**Directions**
Within this listing, how many lines carry the string "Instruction"? State the number only.

* * * * *

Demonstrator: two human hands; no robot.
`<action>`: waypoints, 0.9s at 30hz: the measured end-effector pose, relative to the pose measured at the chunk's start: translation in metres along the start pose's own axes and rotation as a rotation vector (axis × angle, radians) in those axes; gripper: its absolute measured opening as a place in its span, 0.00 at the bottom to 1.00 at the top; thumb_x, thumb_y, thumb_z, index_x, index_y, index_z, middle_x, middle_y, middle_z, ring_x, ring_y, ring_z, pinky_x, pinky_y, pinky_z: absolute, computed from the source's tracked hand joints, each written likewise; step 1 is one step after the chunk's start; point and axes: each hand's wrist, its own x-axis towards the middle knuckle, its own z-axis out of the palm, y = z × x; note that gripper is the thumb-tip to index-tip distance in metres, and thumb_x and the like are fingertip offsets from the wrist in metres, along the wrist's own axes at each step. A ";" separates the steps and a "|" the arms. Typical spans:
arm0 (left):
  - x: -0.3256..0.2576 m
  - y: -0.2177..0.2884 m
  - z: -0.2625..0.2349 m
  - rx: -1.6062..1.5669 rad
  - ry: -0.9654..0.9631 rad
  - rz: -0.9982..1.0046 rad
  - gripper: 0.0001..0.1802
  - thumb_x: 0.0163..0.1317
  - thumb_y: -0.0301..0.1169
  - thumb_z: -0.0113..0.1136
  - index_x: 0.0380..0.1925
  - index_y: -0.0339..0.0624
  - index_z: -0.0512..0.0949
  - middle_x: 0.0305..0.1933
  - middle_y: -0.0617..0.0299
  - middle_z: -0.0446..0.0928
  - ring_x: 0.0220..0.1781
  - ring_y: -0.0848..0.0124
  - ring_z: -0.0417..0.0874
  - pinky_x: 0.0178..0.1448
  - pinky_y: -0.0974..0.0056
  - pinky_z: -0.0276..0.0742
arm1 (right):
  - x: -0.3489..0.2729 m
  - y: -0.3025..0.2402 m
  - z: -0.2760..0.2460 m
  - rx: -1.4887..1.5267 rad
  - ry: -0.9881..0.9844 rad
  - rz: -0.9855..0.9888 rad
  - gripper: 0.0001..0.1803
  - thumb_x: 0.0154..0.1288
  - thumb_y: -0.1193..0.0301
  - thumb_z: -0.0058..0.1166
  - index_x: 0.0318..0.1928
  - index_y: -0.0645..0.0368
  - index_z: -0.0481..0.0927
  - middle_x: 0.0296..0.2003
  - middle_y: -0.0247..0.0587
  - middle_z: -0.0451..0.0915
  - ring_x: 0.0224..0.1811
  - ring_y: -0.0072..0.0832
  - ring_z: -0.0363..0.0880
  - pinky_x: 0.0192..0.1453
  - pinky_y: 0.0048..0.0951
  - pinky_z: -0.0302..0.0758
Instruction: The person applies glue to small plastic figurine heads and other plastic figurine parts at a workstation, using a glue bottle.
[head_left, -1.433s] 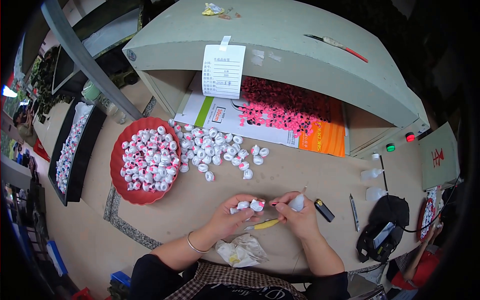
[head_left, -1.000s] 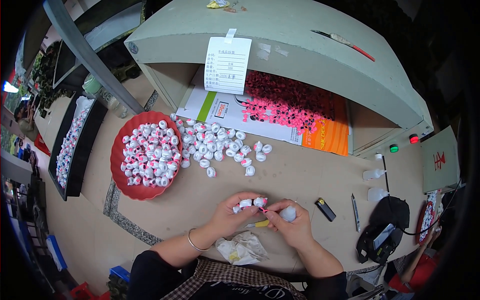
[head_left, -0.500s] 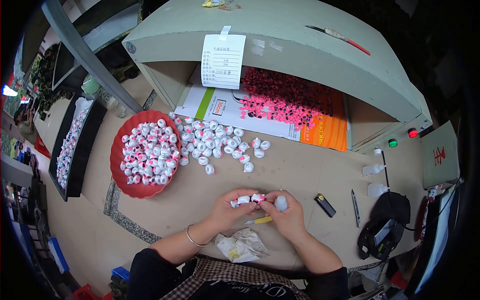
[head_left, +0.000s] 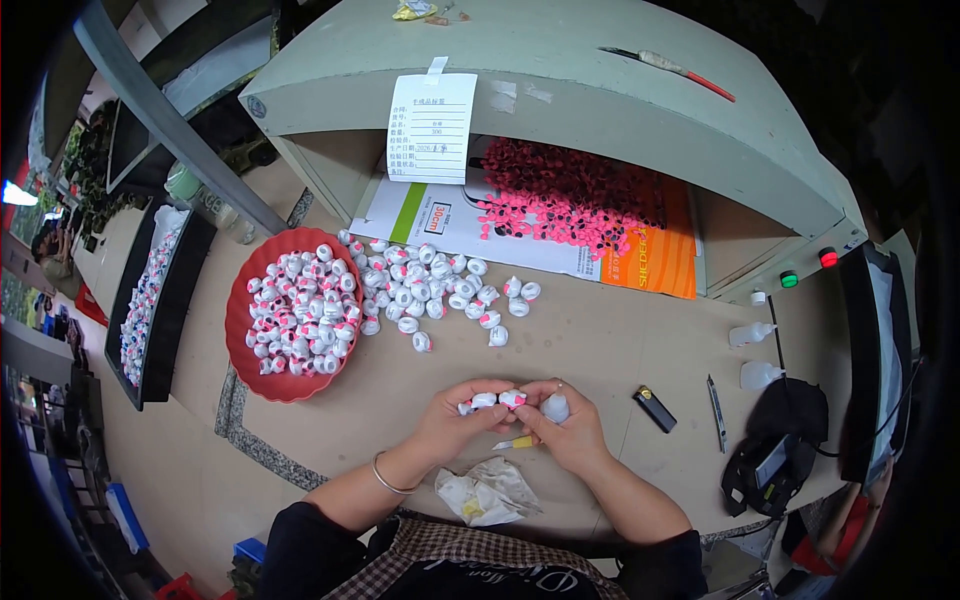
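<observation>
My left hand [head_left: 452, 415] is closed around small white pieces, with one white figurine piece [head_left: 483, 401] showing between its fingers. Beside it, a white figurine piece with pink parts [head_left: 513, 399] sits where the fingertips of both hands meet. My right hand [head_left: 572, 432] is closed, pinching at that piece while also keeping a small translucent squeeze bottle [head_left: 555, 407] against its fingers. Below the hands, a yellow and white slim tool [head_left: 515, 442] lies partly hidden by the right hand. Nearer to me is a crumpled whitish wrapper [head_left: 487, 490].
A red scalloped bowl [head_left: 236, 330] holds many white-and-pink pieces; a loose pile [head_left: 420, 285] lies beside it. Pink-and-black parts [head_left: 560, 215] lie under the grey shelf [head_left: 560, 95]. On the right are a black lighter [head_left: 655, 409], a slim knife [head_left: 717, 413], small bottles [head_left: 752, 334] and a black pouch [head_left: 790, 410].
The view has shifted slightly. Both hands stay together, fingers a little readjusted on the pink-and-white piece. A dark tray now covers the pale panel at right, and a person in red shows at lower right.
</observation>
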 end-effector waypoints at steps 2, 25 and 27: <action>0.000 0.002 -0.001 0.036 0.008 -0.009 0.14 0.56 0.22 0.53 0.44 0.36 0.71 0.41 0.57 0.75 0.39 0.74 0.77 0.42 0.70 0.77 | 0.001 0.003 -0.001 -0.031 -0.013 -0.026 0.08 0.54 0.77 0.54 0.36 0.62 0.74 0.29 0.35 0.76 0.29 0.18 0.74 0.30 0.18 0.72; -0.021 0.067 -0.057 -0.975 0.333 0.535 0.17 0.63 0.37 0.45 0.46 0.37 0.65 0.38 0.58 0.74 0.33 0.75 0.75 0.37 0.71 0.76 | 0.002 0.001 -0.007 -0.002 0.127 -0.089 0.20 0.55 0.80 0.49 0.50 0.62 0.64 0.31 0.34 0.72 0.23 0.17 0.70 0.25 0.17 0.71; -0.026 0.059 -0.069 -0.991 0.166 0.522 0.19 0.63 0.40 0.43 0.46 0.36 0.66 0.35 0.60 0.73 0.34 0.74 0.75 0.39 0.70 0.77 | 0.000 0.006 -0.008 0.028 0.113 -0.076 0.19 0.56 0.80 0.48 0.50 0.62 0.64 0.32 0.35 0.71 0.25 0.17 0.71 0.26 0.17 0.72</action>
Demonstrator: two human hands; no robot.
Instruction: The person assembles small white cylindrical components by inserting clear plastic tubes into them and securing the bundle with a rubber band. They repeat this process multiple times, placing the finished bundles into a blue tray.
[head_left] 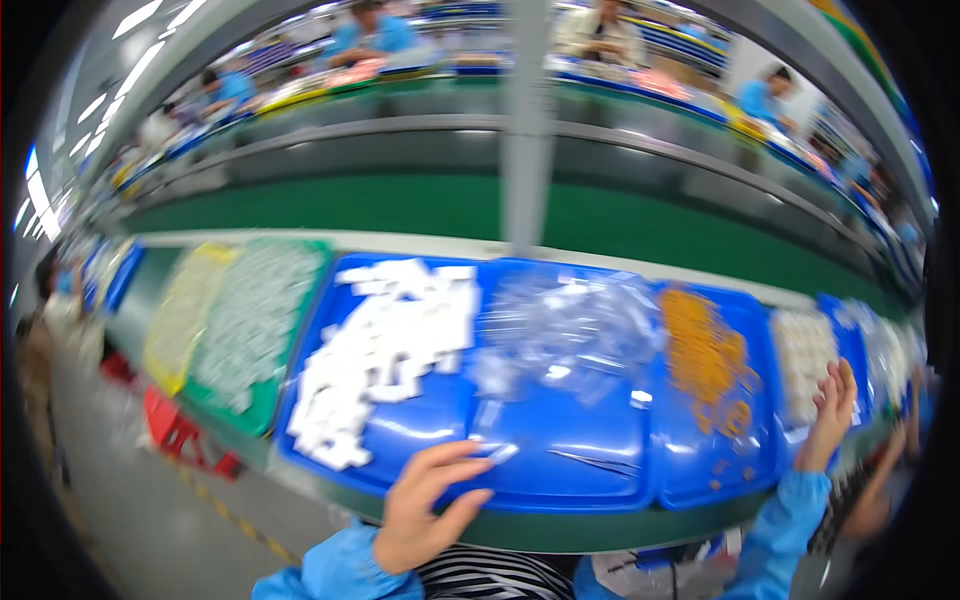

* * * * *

**Task answer**
2